Site icon R-bloggers

Where have you been? Getting my Github activity

[This article was first published on Maëlle, and kindly contributed to R-bloggers]. (You can report issue about the content on this page here)
Want to share your content on R-bloggers? click here if you have a blog, or here if you don't.

On my pretty and up-to-date CV, one of the first things one sees is my Github username, linking to my Github profile. What does a potential employer look at there? Hopefully not my non informative commit messages… My imitating a red Ampelmann, my being part of several organizations, my pinned repositories described with emojis… But how would they know where&how I’ve mostly been active without too much effort?

A considerable part of my Github work happens in organizations: I’m a co-editor at rOpenSci onboarding of packages, I contribute content to the R Weekly newsletter, etc. Although my profile shows the organizations I belong to, one would need to dig into them for a while before seeing how much or how little I’ve done. Which is fine most of the time but less so when trying to profile myself for jobs, right?

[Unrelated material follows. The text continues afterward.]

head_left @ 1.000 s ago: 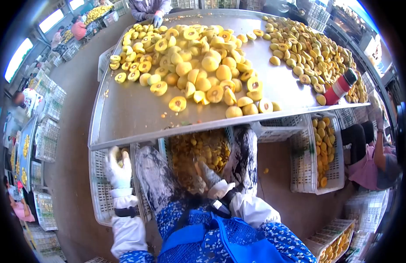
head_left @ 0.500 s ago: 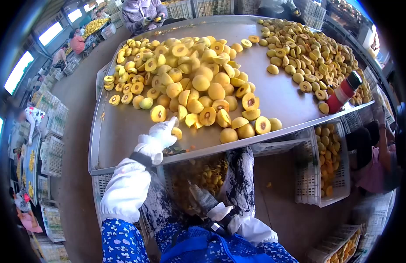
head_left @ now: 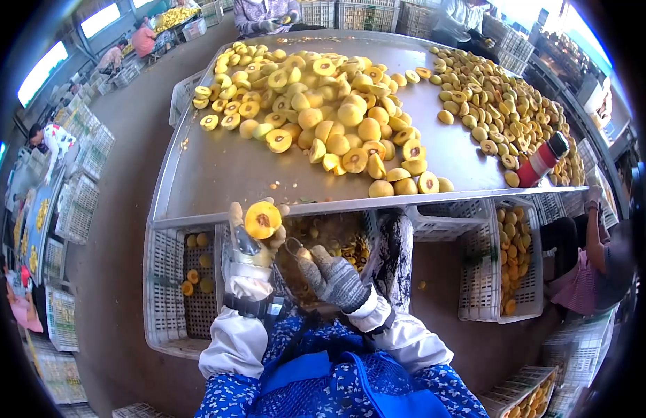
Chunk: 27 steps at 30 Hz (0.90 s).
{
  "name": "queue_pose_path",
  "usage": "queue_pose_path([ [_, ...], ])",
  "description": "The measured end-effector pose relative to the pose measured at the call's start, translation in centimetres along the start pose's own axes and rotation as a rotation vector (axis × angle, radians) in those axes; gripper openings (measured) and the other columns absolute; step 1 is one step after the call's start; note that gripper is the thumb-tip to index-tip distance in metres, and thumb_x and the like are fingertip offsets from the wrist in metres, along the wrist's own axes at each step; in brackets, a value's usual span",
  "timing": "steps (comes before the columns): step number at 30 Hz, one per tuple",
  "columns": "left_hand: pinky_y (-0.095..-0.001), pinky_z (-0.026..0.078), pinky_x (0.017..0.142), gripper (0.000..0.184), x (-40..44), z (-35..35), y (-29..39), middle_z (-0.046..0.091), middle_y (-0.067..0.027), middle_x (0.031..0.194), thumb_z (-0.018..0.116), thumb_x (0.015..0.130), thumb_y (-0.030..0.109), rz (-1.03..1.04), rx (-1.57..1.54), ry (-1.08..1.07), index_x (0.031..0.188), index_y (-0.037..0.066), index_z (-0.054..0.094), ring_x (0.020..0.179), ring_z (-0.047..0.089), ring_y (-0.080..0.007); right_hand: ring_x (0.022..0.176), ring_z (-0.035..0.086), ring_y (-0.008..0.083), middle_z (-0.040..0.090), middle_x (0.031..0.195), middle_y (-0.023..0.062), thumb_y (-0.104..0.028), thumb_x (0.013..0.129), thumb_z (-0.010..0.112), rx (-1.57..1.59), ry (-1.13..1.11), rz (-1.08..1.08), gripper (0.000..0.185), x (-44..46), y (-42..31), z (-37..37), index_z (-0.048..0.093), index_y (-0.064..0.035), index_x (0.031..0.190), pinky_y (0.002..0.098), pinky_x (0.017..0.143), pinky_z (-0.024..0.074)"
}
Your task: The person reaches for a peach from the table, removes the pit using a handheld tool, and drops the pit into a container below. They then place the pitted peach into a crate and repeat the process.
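Observation:
My left hand [head_left: 252,244], in a pale glove with a dark patch, is closed around a halved yellow peach [head_left: 263,220], cut face and brown pit hollow turned up. It is just off the near edge of the metal table [head_left: 218,182]. Beside it, my right hand [head_left: 335,280], in a grey knit glove, grips a tool with a thin metal loop [head_left: 292,245]; its handle is mostly hidden by the fingers. The loop is close to the peach half but apart from it. A large pile of halved peaches [head_left: 351,115] lies on the table beyond my hands.
Between my legs is a crate of peach scraps [head_left: 351,240]. A crate [head_left: 156,292] with several peach halves stands at left, a fuller crate [head_left: 469,279] at right. More halves [head_left: 476,97] and a red bottle [head_left: 541,161] are on the table's right. Other people sit around.
My left hand has drawn back from the pile over the table edge with a peach half. My right hand has risen from my lap with the loop tool. The view has shifted.

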<state>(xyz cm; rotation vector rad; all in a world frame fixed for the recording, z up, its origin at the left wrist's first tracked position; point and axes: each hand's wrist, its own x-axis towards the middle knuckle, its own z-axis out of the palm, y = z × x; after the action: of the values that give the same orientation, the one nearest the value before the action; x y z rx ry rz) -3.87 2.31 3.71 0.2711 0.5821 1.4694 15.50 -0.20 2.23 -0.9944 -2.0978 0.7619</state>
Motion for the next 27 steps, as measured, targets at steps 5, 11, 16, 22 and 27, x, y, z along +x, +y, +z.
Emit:
queue_pose_path([
  [5,-0.0281,0.055,0.059,0.066,-2.4,1.6,-1.0,0.065,-0.0193,0.086,0.037,0.092,0.061,0.088,0.294,0.078,0.109,0.0,0.057,0.063,0.065,-0.0232,0.048,0.056,0.0348,0.056,0.059,0.0188,-0.028,0.091,0.052,-0.162,-0.04,0.012,0.027,1.6,-1.9,-0.6,0.054,-0.0015,0.094,0.0458,0.044,0.0421],
  [11,-0.0271,0.054,0.061,0.064,-2.7,1.3,-2.6,0.063,-0.0124,0.077,0.035,0.093,0.06,0.188,0.407,0.207,0.099,0.0,0.058,0.063,0.062,-0.019,0.049,0.057,0.0378,0.055,0.054,0.0195,-0.034,0.091,0.051,-0.225,-0.122,0.098,0.03,2.3,-2.0,0.3,0.049,-0.0046,0.091,0.0493,0.044,0.0415],
  [16,-0.027,0.055,0.059,0.065,-2.3,-0.3,-3.2,0.063,-0.0135,0.076,0.027,0.096,0.056,0.138,0.354,0.235,0.098,0.0,0.059,0.062,0.062,-0.0216,0.052,0.058,0.039,0.057,0.056,0.0205,-0.038,0.092,0.049,-0.228,-0.184,0.221,0.032,1.8,-1.7,1.8,0.048,-0.0059,0.092,0.0508,0.047,0.0432],
  [22,-0.023,0.052,0.056,0.064,-3.7,1.6,-3.5,0.06,-0.01,0.072,0.029,0.097,0.055,0.226,0.41,0.361,0.094,-0.001,0.061,0.06,0.06,-0.017,0.054,0.059,0.0405,0.058,0.058,0.0216,-0.039,0.091,0.048,-0.22,-0.264,0.241,0.033,1.5,-1.6,1.8,0.047,-0.0054,0.094,0.052,0.049,0.0433],
  [27,-0.0222,0.05,0.054,0.067,-4.3,0.8,-3.5,0.058,-0.008,0.069,0.028,0.095,0.058,0.193,0.529,0.273,0.092,-0.001,0.059,0.058,0.057,-0.0137,0.055,0.059,0.0402,0.058,0.059,0.0216,-0.046,0.09,0.047,-0.229,-0.365,0.18,0.044,1.3,-1.2,0.3,0.052,-0.0021,0.093,0.051,0.051,0.0446],
])
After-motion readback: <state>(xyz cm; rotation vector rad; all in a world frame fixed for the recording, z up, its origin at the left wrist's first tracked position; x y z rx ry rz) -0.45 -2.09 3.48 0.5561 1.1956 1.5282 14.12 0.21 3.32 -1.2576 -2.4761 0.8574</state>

Let’s try and fetch some Github data to create a custom profile.

Note: yep I’m looking for a job and ResearchGate’s suggestions are not helpful! Do you need an enthusiastic remote data scientist or research software engineer for your team? I’m available up to 24 hours a week! I care a lot about science, health, open source and community. Ideally I’d like to keep working in something close to public research but we can talk!

< !--more-->

Getting all my activity

Note: for another look at Github activity, more related to when people work, check out Dean Attali’s cool Shiny app!

I’m a big fan of the simplistic gh package that I’ve used in my blog post about initial/first commits and in my blog post about random seeds. My workflow is reading the API documentation to find which endpoints I need to answer my question, then writing code that loops/maps over pages of answers from the API and unnests results, all of this inspired by the package README and now my own old posts. If I used this data more often, I imagine I’d need less copy-pasting from my previous uses, but in this situation I’m very happy that my past self published this stuff. I’m also thankful I set a GITHUB_PAT environment variable as explained here.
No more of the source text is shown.